**EXERCISE DESCRIPTION:** Output the data that follows, keeping every line identical.

**DATASET CONTENT:**
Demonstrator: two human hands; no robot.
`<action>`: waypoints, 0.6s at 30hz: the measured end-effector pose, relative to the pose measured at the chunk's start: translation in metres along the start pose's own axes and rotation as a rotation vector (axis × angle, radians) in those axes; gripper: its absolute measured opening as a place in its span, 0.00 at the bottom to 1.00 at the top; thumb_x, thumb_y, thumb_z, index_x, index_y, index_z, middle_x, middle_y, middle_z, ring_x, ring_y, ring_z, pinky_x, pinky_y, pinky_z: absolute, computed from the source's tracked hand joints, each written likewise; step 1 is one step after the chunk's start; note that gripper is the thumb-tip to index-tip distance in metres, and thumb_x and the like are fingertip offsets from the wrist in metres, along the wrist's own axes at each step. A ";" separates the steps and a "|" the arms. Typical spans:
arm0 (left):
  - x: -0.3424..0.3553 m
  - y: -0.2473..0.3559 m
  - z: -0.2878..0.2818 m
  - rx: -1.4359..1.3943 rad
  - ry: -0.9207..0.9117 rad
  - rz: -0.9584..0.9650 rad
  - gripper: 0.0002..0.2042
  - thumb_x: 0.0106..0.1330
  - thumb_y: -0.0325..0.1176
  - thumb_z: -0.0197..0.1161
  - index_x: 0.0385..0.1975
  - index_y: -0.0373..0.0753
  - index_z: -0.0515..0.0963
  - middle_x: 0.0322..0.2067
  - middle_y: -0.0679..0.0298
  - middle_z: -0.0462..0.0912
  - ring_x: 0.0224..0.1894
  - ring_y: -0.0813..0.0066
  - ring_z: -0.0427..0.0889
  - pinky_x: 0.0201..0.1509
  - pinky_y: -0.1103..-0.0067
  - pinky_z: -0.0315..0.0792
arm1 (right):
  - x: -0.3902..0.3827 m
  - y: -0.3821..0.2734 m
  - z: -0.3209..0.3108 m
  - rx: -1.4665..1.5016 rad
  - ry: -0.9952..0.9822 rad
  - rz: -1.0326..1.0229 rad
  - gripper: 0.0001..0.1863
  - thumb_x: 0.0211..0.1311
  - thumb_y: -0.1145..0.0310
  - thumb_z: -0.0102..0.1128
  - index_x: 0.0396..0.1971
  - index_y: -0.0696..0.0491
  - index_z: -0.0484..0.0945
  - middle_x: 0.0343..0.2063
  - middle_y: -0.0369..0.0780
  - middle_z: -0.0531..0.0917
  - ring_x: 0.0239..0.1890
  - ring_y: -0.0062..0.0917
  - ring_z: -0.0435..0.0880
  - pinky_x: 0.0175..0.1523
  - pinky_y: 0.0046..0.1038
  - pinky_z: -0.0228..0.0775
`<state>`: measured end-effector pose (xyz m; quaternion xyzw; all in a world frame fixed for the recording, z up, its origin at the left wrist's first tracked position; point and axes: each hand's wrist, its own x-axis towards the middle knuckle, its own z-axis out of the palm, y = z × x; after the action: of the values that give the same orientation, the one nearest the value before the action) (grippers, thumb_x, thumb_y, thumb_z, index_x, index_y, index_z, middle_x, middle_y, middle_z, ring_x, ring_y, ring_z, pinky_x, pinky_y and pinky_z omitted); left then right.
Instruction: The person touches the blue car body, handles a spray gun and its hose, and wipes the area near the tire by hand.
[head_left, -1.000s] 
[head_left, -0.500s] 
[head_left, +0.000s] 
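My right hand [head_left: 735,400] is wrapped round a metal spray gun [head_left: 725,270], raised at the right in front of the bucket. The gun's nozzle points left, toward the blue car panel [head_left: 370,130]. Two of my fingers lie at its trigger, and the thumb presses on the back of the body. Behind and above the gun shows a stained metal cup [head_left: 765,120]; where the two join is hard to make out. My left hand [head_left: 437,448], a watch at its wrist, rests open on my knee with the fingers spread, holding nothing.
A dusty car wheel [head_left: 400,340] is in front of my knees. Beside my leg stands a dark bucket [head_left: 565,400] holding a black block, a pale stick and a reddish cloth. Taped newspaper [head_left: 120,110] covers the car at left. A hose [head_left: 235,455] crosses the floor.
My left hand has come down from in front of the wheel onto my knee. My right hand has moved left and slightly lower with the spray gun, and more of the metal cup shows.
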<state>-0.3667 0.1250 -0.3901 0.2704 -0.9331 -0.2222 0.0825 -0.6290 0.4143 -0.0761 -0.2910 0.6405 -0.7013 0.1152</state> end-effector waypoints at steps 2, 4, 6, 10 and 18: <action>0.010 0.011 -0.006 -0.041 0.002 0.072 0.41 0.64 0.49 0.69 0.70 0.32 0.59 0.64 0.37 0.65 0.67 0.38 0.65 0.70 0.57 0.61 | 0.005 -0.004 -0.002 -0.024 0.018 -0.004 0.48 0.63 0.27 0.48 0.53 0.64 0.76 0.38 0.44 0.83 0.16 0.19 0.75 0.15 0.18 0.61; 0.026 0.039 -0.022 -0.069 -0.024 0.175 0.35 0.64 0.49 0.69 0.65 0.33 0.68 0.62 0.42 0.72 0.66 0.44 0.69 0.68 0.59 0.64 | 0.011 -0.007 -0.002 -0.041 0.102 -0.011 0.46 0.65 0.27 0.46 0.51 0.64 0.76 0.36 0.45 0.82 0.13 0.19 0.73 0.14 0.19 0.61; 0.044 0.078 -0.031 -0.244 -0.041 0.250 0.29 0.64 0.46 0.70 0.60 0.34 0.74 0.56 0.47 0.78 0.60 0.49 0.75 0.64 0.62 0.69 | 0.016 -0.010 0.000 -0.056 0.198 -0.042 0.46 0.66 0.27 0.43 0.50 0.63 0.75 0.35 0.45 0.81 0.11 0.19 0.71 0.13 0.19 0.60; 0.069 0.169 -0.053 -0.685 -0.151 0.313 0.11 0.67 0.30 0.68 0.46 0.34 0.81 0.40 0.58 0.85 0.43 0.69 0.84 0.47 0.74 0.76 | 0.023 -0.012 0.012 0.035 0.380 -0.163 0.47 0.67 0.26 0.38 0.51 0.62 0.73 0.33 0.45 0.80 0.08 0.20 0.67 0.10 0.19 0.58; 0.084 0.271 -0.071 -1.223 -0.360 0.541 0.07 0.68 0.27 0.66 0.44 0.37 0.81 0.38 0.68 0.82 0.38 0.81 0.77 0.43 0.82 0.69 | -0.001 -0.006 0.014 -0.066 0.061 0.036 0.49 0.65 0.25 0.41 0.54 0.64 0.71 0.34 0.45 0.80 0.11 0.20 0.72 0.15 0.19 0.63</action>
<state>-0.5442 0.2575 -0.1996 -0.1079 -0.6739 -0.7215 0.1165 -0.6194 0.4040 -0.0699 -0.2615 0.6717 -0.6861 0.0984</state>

**ANSWER FOR THE TASK:**
Demonstrator: two human hands; no robot.
`<action>`: waypoints, 0.6s at 30hz: the measured end-effector pose, relative to the pose measured at the chunk's start: translation in metres along the start pose's own axes and rotation as a rotation vector (axis × angle, radians) in those axes; gripper: its absolute measured opening as a place in its span, 0.00 at the bottom to 1.00 at the top; thumb_x, thumb_y, thumb_z, index_x, index_y, index_z, middle_x, middle_y, middle_z, ring_x, ring_y, ring_z, pinky_x, pinky_y, pinky_z: absolute, computed from the source's tracked hand joints, each written likewise; step 1 is one step after the chunk's start; note that gripper is the thumb-tip to index-tip distance in metres, and thumb_x and the like are fingertip offsets from the wrist in metres, along the wrist's own axes at each step. A ";" separates the steps and a "|" the arms. Typical spans:
arm0 (left):
  - x: -0.3424..0.3553 m
  - y: -0.2473..0.3559 m
  - z: -0.2878..0.2818 m
  - rx: -1.4359..1.3943 rad
  - ry: -0.9207..0.9117 rad
  - rz: -0.9584..0.9650 rad
  - gripper: 0.0002..0.2042
  - thumb_x: 0.0106..0.1330
  - thumb_y: -0.0325..0.1176
  - thumb_z: -0.0197..0.1161
  - index_x: 0.0385..0.1975
  - index_y: -0.0373..0.0753
  - index_z: -0.0515..0.0963
  - middle_x: 0.0322..0.2067
  - middle_y: -0.0679..0.0298
  - middle_z: -0.0462..0.0912
  - ring_x: 0.0224..0.1894
  - ring_y: -0.0813..0.0066
  - ring_z: -0.0427..0.0889
  - pinky_x: 0.0201..0.1509
  - pinky_y: -0.1103..-0.0067
  - pinky_z: -0.0315..0.0792
arm1 (right):
  - x: -0.3902..0.3827 m
  - y: -0.3821..0.2734 m
  - z: -0.3209..0.3108 m
  - rx: -1.4665..1.5016 rad
  - ry: -0.9952..0.9822 rad
  - rz: -1.0326..1.0229 rad
  - gripper: 0.0001..0.1863
  - thumb_x: 0.0211..0.1311
  - thumb_y: -0.1145..0.0310
  - thumb_z: -0.0102..0.1128
  - index_x: 0.0396..0.1971
  - index_y: -0.0696..0.0491
  - index_z: -0.0484..0.0945
  - middle_x: 0.0343..0.2063
  - middle_y: -0.0369..0.0780
  - middle_z: -0.0531..0.0917
  - ring_x: 0.0239..0.1890
  - ring_y: -0.0062..0.0917
  - ring_z: -0.0435..0.0880
  - pinky_x: 0.0175..0.1523
  - pinky_y: 0.0046..0.1038
  - pinky_z: -0.0228..0.0775
`<state>`: measured end-effector pose (xyz m; quaternion xyzw; all in a world frame fixed for the recording, z up, its origin at the left wrist's first tracked position; point and axes: each hand's wrist, its own x-axis towards the middle knuckle, its own z-axis out of the palm, y = z × x; after the action: of the values that give the same orientation, the one nearest the value before the action) (grippers, thumb_x, thumb_y, thumb_z, index_x, index_y, index_z, middle_x, middle_y, middle_z, ring_x, ring_y, ring_z, pinky_x, pinky_y and pinky_z omitted); left then right.
Instruction: The person touches the blue car body, handles a spray gun and its hose, and wipes the area near the tire by hand.
[head_left, -1.000s] 
[head_left, -0.500s] 
[head_left, +0.000s] 
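My right hand [head_left: 735,400] is wrapped round a metal spray gun [head_left: 725,270], raised at the right in front of the bucket. The gun's nozzle points left, toward the blue car panel [head_left: 370,130]. Two of my fingers lie at its trigger, and the thumb presses on the back of the body. Behind and above the gun shows a stained metal cup [head_left: 765,120]; where the two join is hard to make out. My left hand [head_left: 437,448], a watch at its wrist, rests open on my knee with the fingers spread, holding nothing.
A dusty car wheel [head_left: 400,340] is in front of my knees. Beside my leg stands a dark bucket [head_left: 565,400] holding a black block, a pale stick and a reddish cloth. Taped newspaper [head_left: 120,110] covers the car at left. A hose [head_left: 235,455] crosses the floor.
My left hand has come down from in front of the wheel onto my knee. My right hand has moved left and slightly lower with the spray gun, and more of the metal cup shows.
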<state>-0.3667 0.1250 -0.3901 0.2704 -0.9331 -0.2222 0.0825 -0.6290 0.4143 -0.0761 -0.2910 0.6405 -0.7013 0.1152</state> end-effector waypoints at steps 2, 4, 6, 10 and 18: <action>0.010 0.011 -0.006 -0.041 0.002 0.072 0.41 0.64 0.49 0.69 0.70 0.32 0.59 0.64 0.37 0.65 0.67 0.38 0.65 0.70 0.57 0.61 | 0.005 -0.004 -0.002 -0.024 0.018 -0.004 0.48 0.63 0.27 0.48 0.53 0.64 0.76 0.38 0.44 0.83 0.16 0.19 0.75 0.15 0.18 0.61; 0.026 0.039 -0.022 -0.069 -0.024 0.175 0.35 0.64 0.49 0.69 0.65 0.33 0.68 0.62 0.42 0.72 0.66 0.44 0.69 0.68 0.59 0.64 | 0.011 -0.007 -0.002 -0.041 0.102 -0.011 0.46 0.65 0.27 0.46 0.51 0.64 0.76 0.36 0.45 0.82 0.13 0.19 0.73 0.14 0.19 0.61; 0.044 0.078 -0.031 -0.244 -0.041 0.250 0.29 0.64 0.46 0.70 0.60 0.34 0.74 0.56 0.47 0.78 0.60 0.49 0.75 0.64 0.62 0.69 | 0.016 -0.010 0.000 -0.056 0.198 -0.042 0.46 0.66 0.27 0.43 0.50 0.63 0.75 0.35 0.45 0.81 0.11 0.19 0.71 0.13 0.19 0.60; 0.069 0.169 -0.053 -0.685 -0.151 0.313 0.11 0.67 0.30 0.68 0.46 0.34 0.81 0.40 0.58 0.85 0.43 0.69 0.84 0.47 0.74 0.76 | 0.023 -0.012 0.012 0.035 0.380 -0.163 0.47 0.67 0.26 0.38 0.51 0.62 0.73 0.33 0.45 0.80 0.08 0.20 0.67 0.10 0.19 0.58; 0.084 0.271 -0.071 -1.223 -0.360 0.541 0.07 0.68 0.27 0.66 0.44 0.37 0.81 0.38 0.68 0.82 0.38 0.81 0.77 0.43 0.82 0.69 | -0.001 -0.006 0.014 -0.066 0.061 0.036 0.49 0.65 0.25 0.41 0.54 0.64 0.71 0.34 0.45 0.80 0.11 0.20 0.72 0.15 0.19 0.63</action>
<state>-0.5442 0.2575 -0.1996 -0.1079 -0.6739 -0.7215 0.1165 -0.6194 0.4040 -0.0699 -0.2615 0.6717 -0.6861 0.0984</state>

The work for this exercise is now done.